What was being suggested here was that the failure of the kidneys could lead to an accumulation of waste products in the blood, causing mental disturbance. Mental symptoms were sometimes associated with Bright’s disease (a historical term referring to inflammatory kidney conditions), which the man had apparently suffered from. Called in to give his opinion, Wilks said that the symptoms of the man were not in line with such poisoning (common signs were ‘stupor, unconsciousness, or coma’ – not leaving property to one’s wife). He did concede though, that in such cases ‘certain aberrations of mind [were] occasionally found’.

Wilks’s testimony – that toxins in the body could cause mental disturbance – was not unusual. Other doctors had identified lead poisoning, pellagra, gout, and – most commonly – alcoholism as possible causes of insanity.

Turn-of-the-century auto-intoxication theory elaborated this idea of bacteria entering the bloodstream and affecting internal organs including the brain. The typical auto-intoxication theory, described by Richard Noll in ‘Kraepelin’s ‘Lost Biological Psychiatry’?’, identified the intestines as the centre of the infective process, but later evolved to focus on the teeth and tonsils as sites of ‘focal sepsis’ (leading to some startling surgical interventions, as related in Andrew Scull’s Madhouse).

By the early twentieth century, a whole host of bodily products were coming under closer scrutiny as microscopical analysis became easier. Edwin Goodall at Cardiff Asylum investigated the urine of patients for micro-organisms and declared that a large number of samples contained significant levels of bacteria. Together with his colleague E. Barton White, Goodall also examined the faeces of general paralytic (neurosyphilitic) patients, and found that ‘the number of total organisms per gramme of faeces … was above the average normal figure in a large proportion of [the] cases’. It was almost as if the body of the asylum patient had a natural affinity for germs.

The idea that an individual might have a heightened sensitivity to toxic influences paralleled the notion of predisposition – the idea that, in a person who already had some hereditary ‘weakness’, all that was needed was a catalyst to trigger insanity. As medical historian Charles Rosenberg has noted of the early nineteenth century,  ‘both learned physicians and the common man saw disease as the sum of one’s transactions with the environment … Hereditary constitutional endowment was one given, the peculiar pattern of life through which that original endowment passed, another’.

The predisposition model didn’t disappear at the end of the century in light of advancing bacteriological knowledge, however. Instead, the idea of innate susceptibility to mental disease was frequently co-opted into new frameworks that offered a more detailed explanation of the causes of mental disease.. Andrew Mendelsohn in ‘Medicine and the Making of Bodily Inequality in Twentieth-Century Europe’ describes how, though we may be inclined to draw a clear line between the late nineteenth and early twentieth century, ‘a continuous structure’ existed of ‘the predisposed body, the body between danger and disease’.

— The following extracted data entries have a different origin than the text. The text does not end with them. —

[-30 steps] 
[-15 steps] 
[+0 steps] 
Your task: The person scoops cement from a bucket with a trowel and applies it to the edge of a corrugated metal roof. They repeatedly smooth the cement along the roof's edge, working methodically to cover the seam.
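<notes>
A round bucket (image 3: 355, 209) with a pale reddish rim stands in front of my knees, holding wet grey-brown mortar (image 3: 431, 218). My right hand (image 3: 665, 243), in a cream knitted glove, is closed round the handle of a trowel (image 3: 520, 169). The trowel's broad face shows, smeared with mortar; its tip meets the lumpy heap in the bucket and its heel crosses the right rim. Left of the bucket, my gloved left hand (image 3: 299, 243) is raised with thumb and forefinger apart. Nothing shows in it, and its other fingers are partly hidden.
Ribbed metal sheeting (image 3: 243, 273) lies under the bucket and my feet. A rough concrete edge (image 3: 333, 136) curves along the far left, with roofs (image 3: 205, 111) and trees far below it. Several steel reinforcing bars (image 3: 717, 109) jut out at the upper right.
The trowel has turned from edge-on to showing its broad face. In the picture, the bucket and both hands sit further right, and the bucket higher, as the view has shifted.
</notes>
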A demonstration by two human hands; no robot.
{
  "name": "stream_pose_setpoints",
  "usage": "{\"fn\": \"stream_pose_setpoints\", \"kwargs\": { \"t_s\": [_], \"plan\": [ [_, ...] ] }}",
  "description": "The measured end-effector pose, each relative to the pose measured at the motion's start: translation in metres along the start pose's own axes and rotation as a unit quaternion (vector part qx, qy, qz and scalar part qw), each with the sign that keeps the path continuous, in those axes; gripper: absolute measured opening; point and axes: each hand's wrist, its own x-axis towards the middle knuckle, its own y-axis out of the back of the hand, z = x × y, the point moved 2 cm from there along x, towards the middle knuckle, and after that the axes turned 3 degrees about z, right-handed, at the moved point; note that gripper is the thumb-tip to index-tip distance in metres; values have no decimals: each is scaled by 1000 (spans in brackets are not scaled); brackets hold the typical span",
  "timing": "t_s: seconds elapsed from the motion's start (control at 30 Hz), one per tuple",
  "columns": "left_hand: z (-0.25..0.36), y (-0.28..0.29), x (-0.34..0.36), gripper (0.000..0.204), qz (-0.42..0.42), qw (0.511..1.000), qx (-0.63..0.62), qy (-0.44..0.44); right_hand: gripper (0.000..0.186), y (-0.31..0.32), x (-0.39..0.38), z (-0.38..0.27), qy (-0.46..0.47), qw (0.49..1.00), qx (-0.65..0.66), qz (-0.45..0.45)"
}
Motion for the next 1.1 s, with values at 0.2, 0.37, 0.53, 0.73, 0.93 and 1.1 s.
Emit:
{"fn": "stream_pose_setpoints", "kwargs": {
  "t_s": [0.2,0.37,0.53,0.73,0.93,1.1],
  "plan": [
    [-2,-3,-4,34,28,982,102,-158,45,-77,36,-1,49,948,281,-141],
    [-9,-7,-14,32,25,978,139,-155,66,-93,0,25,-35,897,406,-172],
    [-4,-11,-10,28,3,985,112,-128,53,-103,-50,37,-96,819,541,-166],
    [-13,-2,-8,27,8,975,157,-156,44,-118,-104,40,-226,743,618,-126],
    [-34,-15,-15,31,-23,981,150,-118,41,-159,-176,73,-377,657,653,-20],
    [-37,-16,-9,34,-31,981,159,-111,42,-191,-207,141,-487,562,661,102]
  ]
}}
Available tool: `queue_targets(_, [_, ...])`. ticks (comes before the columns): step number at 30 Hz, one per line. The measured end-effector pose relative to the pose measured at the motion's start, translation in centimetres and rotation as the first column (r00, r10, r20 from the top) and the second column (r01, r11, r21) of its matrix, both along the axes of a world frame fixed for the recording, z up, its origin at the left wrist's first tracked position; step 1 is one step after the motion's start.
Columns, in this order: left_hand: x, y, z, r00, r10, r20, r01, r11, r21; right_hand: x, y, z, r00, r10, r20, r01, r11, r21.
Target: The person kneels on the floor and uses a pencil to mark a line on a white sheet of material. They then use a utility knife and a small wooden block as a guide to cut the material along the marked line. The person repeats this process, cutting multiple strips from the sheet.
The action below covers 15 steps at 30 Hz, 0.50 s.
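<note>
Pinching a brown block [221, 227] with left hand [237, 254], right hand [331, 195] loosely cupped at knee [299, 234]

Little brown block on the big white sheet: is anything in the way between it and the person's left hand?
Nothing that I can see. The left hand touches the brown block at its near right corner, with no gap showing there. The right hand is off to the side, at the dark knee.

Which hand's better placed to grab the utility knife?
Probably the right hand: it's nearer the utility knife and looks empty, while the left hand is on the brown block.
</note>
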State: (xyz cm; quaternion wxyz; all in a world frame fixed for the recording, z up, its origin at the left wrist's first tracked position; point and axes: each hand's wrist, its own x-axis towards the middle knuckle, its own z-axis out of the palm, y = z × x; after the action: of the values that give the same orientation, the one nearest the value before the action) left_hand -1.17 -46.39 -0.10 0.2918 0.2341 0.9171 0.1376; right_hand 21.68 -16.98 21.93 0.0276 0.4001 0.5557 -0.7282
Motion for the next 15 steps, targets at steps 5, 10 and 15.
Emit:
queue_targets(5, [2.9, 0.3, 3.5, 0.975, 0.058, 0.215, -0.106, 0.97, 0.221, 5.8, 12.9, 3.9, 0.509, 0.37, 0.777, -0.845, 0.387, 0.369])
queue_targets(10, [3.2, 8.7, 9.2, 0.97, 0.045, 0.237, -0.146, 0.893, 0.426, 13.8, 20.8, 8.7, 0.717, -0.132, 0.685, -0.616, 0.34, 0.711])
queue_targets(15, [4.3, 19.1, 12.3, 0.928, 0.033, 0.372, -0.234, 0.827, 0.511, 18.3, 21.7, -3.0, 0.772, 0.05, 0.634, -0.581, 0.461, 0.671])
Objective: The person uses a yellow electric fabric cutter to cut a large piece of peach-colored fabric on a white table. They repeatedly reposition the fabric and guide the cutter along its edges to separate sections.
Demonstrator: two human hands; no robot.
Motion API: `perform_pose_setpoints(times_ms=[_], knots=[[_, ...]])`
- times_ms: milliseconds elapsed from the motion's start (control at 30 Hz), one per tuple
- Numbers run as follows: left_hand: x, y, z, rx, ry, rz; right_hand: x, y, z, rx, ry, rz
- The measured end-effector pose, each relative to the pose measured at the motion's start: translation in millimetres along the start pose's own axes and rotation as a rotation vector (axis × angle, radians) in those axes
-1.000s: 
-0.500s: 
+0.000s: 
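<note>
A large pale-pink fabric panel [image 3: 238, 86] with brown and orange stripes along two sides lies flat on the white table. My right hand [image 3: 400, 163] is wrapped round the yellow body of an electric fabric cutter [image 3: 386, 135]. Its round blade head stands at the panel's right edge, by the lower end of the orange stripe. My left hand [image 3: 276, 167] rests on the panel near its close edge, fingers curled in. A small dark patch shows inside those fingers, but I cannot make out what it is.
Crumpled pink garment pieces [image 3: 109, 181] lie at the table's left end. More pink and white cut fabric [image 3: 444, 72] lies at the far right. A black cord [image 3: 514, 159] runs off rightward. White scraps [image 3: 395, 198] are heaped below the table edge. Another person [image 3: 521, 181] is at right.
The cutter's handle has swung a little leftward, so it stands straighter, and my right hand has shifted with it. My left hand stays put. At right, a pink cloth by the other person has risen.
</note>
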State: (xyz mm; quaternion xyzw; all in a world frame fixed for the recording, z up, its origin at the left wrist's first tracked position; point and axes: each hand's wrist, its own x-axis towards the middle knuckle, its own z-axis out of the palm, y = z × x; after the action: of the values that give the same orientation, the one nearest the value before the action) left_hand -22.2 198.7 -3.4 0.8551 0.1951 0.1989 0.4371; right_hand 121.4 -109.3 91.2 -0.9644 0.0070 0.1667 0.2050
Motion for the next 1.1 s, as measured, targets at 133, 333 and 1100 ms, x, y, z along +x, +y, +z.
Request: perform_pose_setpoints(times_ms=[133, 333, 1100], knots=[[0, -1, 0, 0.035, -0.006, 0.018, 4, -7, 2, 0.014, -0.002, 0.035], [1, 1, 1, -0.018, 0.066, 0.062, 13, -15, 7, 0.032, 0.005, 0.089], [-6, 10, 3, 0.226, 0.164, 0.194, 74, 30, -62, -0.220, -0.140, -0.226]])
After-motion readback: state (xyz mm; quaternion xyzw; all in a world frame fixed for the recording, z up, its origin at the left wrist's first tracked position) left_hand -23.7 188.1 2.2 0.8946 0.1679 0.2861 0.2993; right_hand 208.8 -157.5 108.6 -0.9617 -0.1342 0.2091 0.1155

In the asylum, of course, this body might be positioned especially precariously. The bacteria found in Goodall and White’s patients could be linked to their mental state, but it could equally be attributed to the asylum environment: with large numbers of people living together in often outdated buildings, the asylum was an ideal breeding ground for germs.

Today, infection may still be implicated in mental disturbance, particularly amongst elderly patients. Though it remains difficult to pinpoint infection as the primary factor in a person’s mental state, a 1997 study of the causes of delirium in 171 elderly patients attributed 73 cases to infection, a large proportion of which was accounted for by urinary infection. We now know that, contrary to the earlier belief that toxins set in motion an irreversible decline into insanity, in these cases delirium is ordinarily a temporary state. But, whilst we are less likely to cite excess urine, gout, or alcohol as specific causes of insanity today, they do continue to feature in our modern understandings of the complex interplay of biological, social, and environmental factors which may give rise to mental illness.